На нем были джинсы, коричневый ремень, белая рубашка с длинными рукавами, аккуратно закатанными до локтя. Ухоженный и в то же время несобранный. Сдвинул назад очки, приблизил к ней лицо. Завершая это движение, шмыгнул носом.
— Боже мой, теперь-то я знаю, где я вас видел!
— Где же?
— Да тут вот, по телевизору, в театральной хронике, — разъяснил он. — Еврейка из Толедо[6]. Вполне современно сделано. Вы еще целый акт в бассейне плавали, с актрисой этой замечательной, с этой знаменитой, по фамилии Шефер.
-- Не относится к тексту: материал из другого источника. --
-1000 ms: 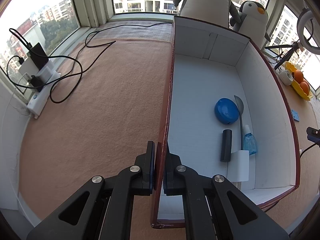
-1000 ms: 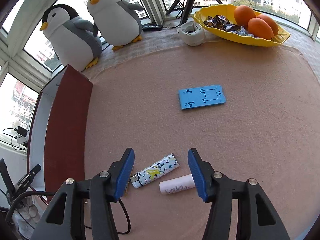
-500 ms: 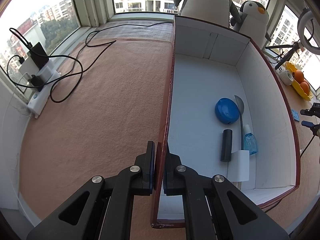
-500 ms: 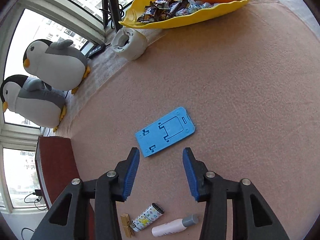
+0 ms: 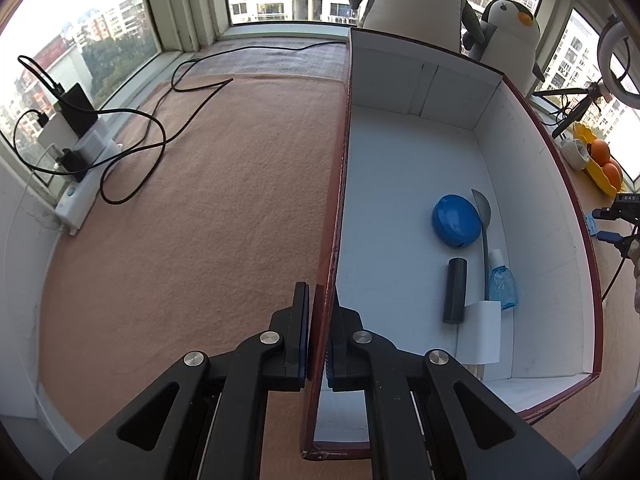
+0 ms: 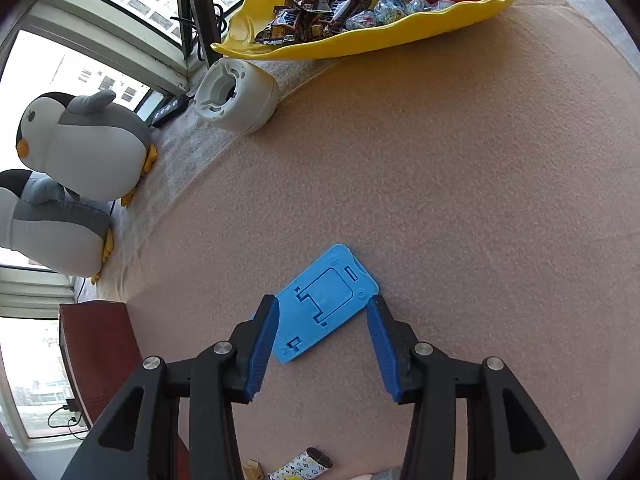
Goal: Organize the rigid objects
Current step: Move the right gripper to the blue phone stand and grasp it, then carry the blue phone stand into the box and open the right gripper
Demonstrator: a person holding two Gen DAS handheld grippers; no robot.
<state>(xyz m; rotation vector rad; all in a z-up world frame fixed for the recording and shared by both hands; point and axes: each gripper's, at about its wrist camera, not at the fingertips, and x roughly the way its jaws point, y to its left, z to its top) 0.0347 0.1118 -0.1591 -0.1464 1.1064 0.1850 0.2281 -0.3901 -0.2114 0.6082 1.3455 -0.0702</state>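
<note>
The right gripper (image 6: 322, 322) has swung from the lighter to the blue phone stand (image 6: 320, 306) — jaws apart, straddling it, long axis toward one o'clock; left gripper (image 5: 320, 312) clamps the box wall (image 5: 340, 184).

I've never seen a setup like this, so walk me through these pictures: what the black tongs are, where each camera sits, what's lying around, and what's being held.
There is no robot: a person holds one pair of tongs in each hand, with a camera on each looking along its fingers. In the left view, the left tongs are clamped on the wall of a red box, which holds a blue disc, a spoon, a dark cylinder and a small blue bottle. In the right view, the right tongs stand open over a blue plastic stand lying flat on the pink mat, gripping nothing yet.
</note>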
Отец у нее тоже актер. Да вы знаете, кого я имею в виду.
— Да, Сильвана Шефер, — подтвердила Лена. — Могу я теперь посмотреть комнату?
— Ага, сдаю, сдаю, — вспомнил он.
Она кивнула и представила себя с лицом мужчины. Молодого и красивого мужчины, и как она в этом обличье, только-только спрыгнув с коня и бросив поводья на решетку ворот и, увы, заодно на шиповник, в знак приветствия сдвигает широкую шляпу на потный затылок. Нацепила мужскую улыбку. Подействовало.
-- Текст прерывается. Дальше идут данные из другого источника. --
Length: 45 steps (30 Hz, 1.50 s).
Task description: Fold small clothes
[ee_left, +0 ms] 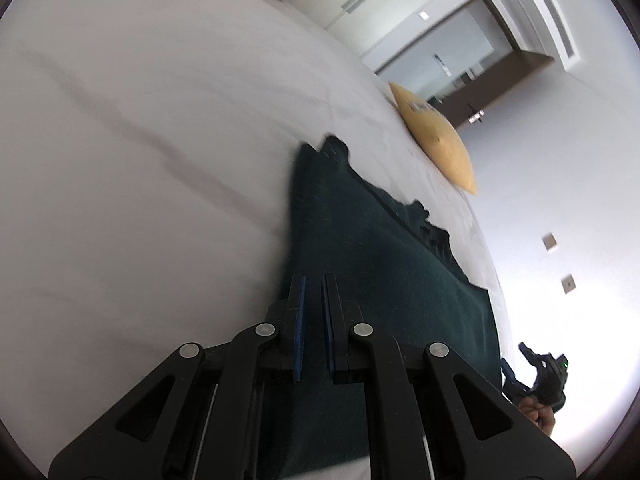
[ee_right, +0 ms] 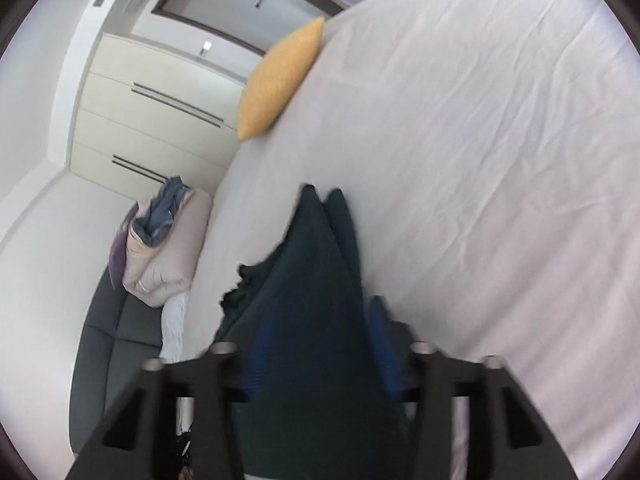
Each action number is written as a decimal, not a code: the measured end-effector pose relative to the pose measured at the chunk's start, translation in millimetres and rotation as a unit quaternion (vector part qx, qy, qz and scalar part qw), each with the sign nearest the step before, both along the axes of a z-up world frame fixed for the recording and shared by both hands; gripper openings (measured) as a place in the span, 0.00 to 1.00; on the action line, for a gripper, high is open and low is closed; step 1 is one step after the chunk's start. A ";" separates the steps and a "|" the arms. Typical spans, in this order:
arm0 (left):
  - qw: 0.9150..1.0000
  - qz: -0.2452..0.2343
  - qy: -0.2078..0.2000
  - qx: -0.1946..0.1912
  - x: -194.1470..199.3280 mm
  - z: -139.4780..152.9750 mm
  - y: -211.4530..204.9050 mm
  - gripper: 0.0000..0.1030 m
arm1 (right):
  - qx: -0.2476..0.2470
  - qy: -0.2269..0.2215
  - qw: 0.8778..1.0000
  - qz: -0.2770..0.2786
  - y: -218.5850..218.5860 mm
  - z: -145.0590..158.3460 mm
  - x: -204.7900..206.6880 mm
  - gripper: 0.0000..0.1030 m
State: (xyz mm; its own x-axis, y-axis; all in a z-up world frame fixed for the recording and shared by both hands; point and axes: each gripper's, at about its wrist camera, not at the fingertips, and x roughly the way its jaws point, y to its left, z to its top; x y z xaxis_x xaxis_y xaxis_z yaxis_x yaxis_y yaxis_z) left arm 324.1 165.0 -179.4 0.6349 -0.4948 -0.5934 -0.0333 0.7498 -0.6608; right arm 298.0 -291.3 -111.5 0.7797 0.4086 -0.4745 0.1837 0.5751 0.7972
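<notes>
While the dark green garment (ee_left: 360, 240) is stretched over the white bed (ee_left: 140, 140), it is pinched by the left tongs (ee_left: 314, 312), clamped nearly closed. Cloth is draped between the right tongs (ee_right: 316, 364), parted partway; that edge could be dropped and the fold skewed.

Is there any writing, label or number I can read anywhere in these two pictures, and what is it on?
No text can be read in either view.
Yellow cushion: a small pale patch near its top end, perhaps a label, too blurred to read.
Dark green garment: no print or tag showing.
White bed sheet: plain.
Wall plates: blank squares, no marking visible.
Wardrobe doors: no lettering.
</notes>
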 end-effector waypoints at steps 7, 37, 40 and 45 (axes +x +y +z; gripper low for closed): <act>0.997 -0.019 0.021 -0.069 -14.9 6.9 36.8 0.90 | -0.004 -0.036 0.990 0.134 75.0 32.1 20.0 0.60; 0.956 -0.133 0.189 -0.180 3.2 -39.5 27.2 0.12 | 0.020 0.033 0.950 0.309 211.9 -9.3 106.6 0.60; 0.961 -0.120 0.170 -0.180 -1.7 -32.0 28.4 0.09 | 0.016 0.054 0.951 0.304 212.4 -23.8 113.4 0.60; 0.969 -0.111 0.140 -0.171 -1.4 -9.8 16.6 0.07 | 0.017 0.048 0.950 0.309 212.8 -31.8 113.7 0.59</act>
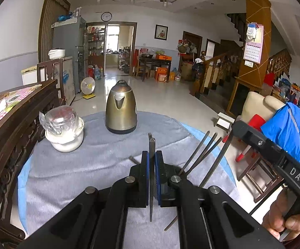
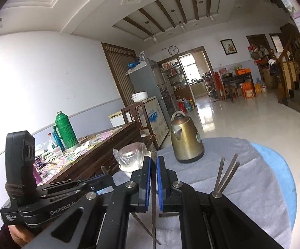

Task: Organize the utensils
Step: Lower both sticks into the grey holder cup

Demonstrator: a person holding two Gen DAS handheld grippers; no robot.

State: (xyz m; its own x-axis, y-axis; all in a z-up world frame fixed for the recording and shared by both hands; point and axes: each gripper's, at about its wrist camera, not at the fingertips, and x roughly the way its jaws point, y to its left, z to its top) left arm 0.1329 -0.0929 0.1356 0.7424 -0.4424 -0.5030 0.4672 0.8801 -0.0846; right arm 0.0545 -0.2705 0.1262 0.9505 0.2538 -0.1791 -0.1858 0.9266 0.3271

— Изумительно, ах, конечно! Теперь я понял, кто вы! — заорал он так громко, будто и соседи выказывали интерес к тому, чтобы узнать, кто она такая.
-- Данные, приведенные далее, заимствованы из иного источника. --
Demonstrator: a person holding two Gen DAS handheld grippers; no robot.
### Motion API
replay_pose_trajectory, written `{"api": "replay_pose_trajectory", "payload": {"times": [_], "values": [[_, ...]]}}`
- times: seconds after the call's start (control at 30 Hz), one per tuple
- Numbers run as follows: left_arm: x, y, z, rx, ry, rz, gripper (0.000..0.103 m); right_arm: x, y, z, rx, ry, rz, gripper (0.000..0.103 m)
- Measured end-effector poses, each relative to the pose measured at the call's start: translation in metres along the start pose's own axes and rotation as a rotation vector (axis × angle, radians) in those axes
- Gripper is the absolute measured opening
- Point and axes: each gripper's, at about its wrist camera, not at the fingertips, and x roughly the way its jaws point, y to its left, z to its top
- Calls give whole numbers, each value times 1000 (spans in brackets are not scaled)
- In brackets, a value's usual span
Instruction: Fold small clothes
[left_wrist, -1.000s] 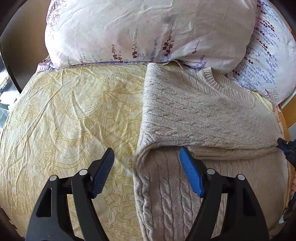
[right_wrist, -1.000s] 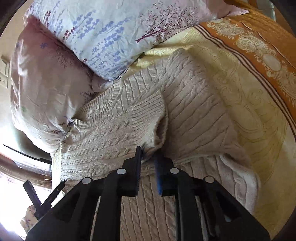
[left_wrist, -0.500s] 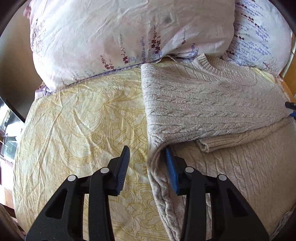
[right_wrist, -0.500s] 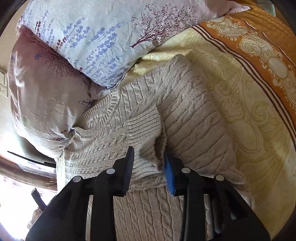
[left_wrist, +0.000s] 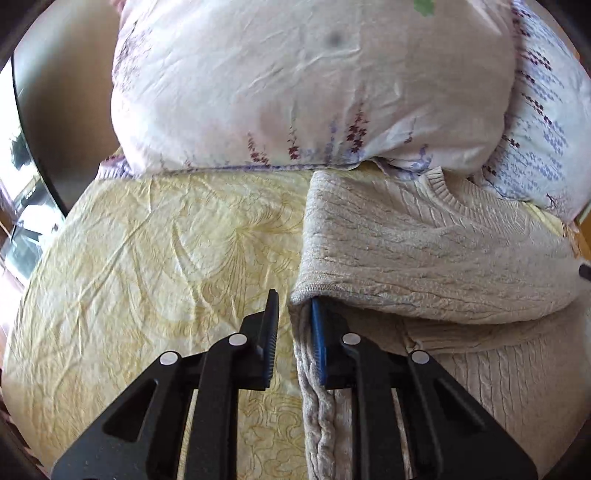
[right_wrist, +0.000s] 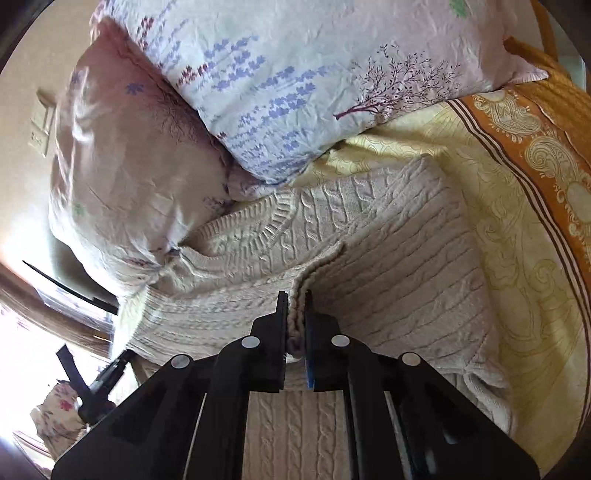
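A bed takes the whole scene, covered with a pale yellow bedspread (left_wrist: 155, 258) that has an orange patterned border (right_wrist: 535, 155) on its right side. At the far end lie two floral pillows, a pinkish pillow (left_wrist: 295, 85) on the left and a pale blue pillow (right_wrist: 295, 74) on the right, touching each other.

The cream cable-knit sweater (left_wrist: 424, 251) lies flat on the bedspread, right of the middle, its neck at the pillows. A sleeve (right_wrist: 229, 306) is folded across the body.

The left gripper (left_wrist: 293, 321) is at the left edge of the sweater. Its jaws are closing with the fold between them; the left pad does not press the knit. The right gripper (right_wrist: 295, 317) is closed on the cuff of the folded sleeve.
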Motion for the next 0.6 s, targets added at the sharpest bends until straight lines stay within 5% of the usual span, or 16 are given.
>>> {"api": "replay_pose_trajectory", "payload": {"times": [0.27,0.37,0.4,0.43,0.47,0.5,0.6], "values": [[5,22,-17,-241,37,-62,20,12,-2,-14,-15,6,-113,7],[5,23,-15,-247,37,-84,24,17,26,-23,-215,-17,-271,8],[4,20,-14,-216,41,-85,26,16,37,-27,-301,-26,-367,17],[1,19,-14,-195,49,-80,37,12,45,-32,-366,-46,-460,30],[-3,20,-13,-186,55,-64,56,4,45,-34,-383,-70,-495,33],[-9,24,-15,-192,54,-53,64,-8,39,-35,-360,-90,-494,34],[-26,44,-25,-251,60,-121,72,-51,-2,-33,-169,-125,-413,48]]}}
— Значит, вы умней меня, — ввернула Лена.
И его рот, большой и печальный, способный исторгнуть жалобу, но не грубость, разверзся расселиной.
— Ведь вы…
«Точно, она самая», — хотелось ей подсказать.
— Вы дочь, — прошептал он, — вы дочь моей Марлис. Надеюсь, вы больше не играете на пианино.
Она последовала в дом за Юлиусом Дальманом.
Пасхальные цветочки, украшавшие открытку, добрались до С. к Рождеству 1943 года. Казус с рождественской открыткой был одной из тех двух-трех историй, которые Марлис любила рассказывать про Дальмана, когда ей хотелось кого-нибудь позабавить. «Надо же такому случиться», — завершала она рассказ. И повторяла: «Произошло это в О., все происходило в О.». Лене она тоже так говорила.
До того, как открытка пропала, текст на обратной стороне прочитали трое. «Погода хорошая. Как ты живешь? Дорогая Марлис, не плачь, я тоже не плачу. Здесь очень хорошо, но если ветер западный, то воняет из лагеря. Робби Больц тогда говорит: «Ой, вечно эти евреи». С Робби Больцем я не дружу. Ты не можешь приехать? Твой Юлиус. Я тебя очень люблю». В тот день Марлис убедилась, что Юлиус Дальман в О. чокнулся. Никаких сомнений. Окруженный унылыми пустырями и елями на горизонте, запертый на той стороне иззелена-черной зубчатой лесной ленты, умом тронулся. Ведь только тот, кто тронулся умом, способен послать на Рождество эти невинные пасхальные цветочки. Марлис несколько раз перечитала открытку, сунула ее за пояс спортивных штанов, вечером прочитала снова, а наутро открытка исчезла из тумбочки. Вопросов она не задавала. Ждала. Летом Юлиус должен приехать. Как и в прошлом году, они будут распускать старые шерстяные вещи. Он вытягивает нитку, она сматывает клубок. «Можно я разок тоже надену красную юбку?» — спросит Юлиус. Она великодушно кивнет и смутится. «Что это с тобой?» — и она вопросительно тронет его живот.